→ **EXERCISE INSTRUCTIONS**
Only these lines of the data below are wanted: the one with "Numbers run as", the one with "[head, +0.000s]", and any lines between them, each repeated exactly.

→ **DATA PROVIDED**

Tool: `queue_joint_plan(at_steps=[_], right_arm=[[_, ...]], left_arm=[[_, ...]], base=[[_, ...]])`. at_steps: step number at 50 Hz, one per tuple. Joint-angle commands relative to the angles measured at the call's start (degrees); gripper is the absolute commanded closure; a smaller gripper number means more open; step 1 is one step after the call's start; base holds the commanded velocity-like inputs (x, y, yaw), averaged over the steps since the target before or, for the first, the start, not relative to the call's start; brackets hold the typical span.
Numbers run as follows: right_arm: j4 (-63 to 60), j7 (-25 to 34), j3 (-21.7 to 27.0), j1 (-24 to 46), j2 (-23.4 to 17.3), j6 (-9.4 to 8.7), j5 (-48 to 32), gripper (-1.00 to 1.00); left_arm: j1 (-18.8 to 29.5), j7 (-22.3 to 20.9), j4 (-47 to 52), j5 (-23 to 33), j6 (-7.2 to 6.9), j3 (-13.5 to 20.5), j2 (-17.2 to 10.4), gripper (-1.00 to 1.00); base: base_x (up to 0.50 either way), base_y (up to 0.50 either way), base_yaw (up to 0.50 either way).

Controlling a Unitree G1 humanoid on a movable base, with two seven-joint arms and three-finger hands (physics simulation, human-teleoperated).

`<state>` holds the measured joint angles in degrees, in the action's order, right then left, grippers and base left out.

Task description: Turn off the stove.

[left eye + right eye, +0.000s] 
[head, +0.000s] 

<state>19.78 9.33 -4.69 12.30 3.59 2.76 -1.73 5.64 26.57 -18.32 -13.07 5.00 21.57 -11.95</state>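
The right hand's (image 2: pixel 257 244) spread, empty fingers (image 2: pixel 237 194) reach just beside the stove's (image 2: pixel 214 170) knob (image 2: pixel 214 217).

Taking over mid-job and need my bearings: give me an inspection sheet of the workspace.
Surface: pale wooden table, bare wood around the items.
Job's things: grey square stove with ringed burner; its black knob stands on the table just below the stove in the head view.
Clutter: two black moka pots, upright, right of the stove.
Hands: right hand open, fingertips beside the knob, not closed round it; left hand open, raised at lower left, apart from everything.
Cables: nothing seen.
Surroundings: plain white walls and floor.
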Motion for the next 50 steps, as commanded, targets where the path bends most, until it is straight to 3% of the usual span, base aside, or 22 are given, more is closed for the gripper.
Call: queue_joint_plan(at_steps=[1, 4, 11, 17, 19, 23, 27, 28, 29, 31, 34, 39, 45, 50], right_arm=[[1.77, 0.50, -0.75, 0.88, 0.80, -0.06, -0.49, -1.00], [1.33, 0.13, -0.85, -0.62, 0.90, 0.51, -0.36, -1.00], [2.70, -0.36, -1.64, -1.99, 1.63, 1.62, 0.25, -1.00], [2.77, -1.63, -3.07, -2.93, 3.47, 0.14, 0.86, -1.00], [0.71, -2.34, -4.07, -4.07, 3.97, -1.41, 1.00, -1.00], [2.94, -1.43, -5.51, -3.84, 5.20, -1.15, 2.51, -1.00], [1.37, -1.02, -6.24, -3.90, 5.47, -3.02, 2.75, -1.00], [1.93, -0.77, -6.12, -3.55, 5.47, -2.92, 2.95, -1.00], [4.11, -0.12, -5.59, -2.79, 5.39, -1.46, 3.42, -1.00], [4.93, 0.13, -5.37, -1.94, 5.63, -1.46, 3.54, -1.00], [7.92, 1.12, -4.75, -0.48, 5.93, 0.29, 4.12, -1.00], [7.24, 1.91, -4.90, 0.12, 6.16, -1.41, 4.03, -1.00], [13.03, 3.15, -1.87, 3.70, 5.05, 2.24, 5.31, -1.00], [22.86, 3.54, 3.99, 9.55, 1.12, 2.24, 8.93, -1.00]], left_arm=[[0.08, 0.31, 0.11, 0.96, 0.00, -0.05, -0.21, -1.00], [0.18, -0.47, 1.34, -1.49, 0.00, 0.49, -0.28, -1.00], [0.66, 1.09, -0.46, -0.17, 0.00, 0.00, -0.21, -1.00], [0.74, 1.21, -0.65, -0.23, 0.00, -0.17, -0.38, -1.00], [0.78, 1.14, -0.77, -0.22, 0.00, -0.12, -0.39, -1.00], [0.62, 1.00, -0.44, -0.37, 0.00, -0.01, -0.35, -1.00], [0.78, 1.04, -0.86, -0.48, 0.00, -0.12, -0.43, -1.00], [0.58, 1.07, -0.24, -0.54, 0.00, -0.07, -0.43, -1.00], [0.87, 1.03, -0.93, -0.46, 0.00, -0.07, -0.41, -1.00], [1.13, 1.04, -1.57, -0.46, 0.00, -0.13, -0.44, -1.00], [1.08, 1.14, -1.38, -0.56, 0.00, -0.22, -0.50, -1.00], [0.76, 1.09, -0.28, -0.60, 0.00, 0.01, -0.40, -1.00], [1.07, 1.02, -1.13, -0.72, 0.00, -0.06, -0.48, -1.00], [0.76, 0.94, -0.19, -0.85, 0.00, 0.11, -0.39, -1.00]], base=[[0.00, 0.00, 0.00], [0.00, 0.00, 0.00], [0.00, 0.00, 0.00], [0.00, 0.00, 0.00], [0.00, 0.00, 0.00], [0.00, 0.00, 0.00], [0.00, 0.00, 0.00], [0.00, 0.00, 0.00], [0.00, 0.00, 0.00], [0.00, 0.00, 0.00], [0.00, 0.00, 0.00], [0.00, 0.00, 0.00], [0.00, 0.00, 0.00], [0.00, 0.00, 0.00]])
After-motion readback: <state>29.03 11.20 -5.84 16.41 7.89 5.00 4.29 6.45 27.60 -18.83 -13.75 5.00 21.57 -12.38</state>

→ **RESULT OF THIS TASK**
Numbers run as follows: right_arm: j4 (-63 to 60), j7 (-25 to 34), j3 (-21.7 to 27.0), j1 (-24 to 46), j2 (-23.4 to 17.3), j6 (-9.4 to 8.7), j5 (-48 to 32), gripper (-1.00 to 1.00); left_arm: j1 (-18.8 to 29.5), j7 (-22.3 to 20.9), j4 (-47 to 52), j5 (-23 to 33), j6 (-7.2 to 6.9), j3 (-13.5 to 20.5), j2 (-17.2 to 10.4), gripper (-1.00 to 1.00); base: base_x (up to 0.50 either way), base_y (up to 0.50 either way), base_yaw (up to 0.50 either way).

Controlling a Unitree G1 humanoid on a movable base, with two seven-joint arms and three-finger hands (physics simulation, human-teleoperated).

`<state>` holds the measured joint angles in degrees, in the action's order, right then left, grippers and base left out.

Task description: Turn off the stove.

[left eye + right eye, +0.000s] 
[head, +0.000s] 

No more work is required for the exercise.